La Mort comme horizon nécessaire
La mort n’est pas un scandale : elle est la conclusion la plus certaine de nos pas. Pourtant
nous vivons comme si elle n’existait pas, ou comme si elle n’était qu’une rumeur. Mais c’est
elle, silencieuse, qui donne sa gravité à chaque geste. Sans elle, tout se diluerait dans
l’indifférence.
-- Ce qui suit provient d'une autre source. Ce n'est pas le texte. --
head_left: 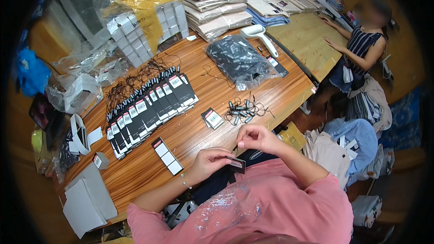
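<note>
At the near table edge my left hand [209, 164] grips a small black hang tag [236, 165] with a white label. Just above and to the right of it, the fingertips of my right hand [258, 139] are pinched together; whatever is between them is too small to make out. Beyond my hands lies a loose heap of black strings with grey ends [244, 111]. Left of that heap is a small stack of tags [212, 119]. A strip of white stickers [167, 156] lies to the left of my left hand.
Overlapping rows of black tags with strings [151, 108] spread across the left. Further back are a bag of string pieces [239, 58], a white tag-like roller handle [264, 38], a wrapped block of boxes [144, 27] and folded garments [214, 7]. Another person [366, 40] stands far right.
</note>
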Action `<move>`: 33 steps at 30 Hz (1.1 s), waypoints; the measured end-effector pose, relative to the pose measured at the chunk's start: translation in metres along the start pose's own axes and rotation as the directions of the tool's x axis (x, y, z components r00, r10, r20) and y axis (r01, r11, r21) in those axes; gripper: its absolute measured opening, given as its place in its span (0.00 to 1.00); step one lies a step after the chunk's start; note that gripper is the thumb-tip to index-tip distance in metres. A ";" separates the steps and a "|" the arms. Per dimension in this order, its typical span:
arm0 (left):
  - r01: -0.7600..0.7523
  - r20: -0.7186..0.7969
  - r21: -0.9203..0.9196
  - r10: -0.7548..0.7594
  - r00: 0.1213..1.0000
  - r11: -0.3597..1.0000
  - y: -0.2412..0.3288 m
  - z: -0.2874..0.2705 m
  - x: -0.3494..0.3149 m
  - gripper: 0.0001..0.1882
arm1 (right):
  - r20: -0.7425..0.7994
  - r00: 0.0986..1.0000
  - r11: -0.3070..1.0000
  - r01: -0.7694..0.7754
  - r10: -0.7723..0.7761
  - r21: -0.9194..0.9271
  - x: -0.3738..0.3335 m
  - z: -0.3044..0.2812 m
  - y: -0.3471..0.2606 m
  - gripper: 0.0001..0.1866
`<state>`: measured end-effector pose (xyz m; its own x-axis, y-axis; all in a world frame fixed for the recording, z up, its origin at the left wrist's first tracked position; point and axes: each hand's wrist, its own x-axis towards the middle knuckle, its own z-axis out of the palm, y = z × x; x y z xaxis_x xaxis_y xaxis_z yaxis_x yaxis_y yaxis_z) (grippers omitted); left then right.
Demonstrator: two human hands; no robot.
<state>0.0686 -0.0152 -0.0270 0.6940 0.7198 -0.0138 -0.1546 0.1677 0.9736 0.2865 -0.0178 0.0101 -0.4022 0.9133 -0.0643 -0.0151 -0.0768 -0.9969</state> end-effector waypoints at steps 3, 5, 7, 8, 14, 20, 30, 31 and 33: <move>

On se lève le matin, on boit son café, on embrasse un visage aimé — et tout
cela prend une valeur inestimable parce que l’ombre de la fin plane au-dessus.
Admettre la mort, ce n’est pas renoncer à la vie, c’est au contraire l’aimer dans sa fragilité.
Rien n’est plus absurde que l’homme qui rêve d’éternité alors que la grandeur réside
justement dans le provisoire. Une fleur ne serait pas belle si elle durait mille ans. La mort
est ce qui rappelle à l’homme qu’il doit choisir : investir le peu de temps qu’il a dans la
création, dans l’amitié, dans le rire, ou le laisser s’effriter. C’est l’horizon qui force la décision.
Ainsi, la mort n’est pas une ennemie. Elle est la complice sévère qui nous rappelle à
l’urgence. Et si nous apprenons à la regarder en face, nous cessons de gaspiller nos
instants : nous apprenons enfin à vivre.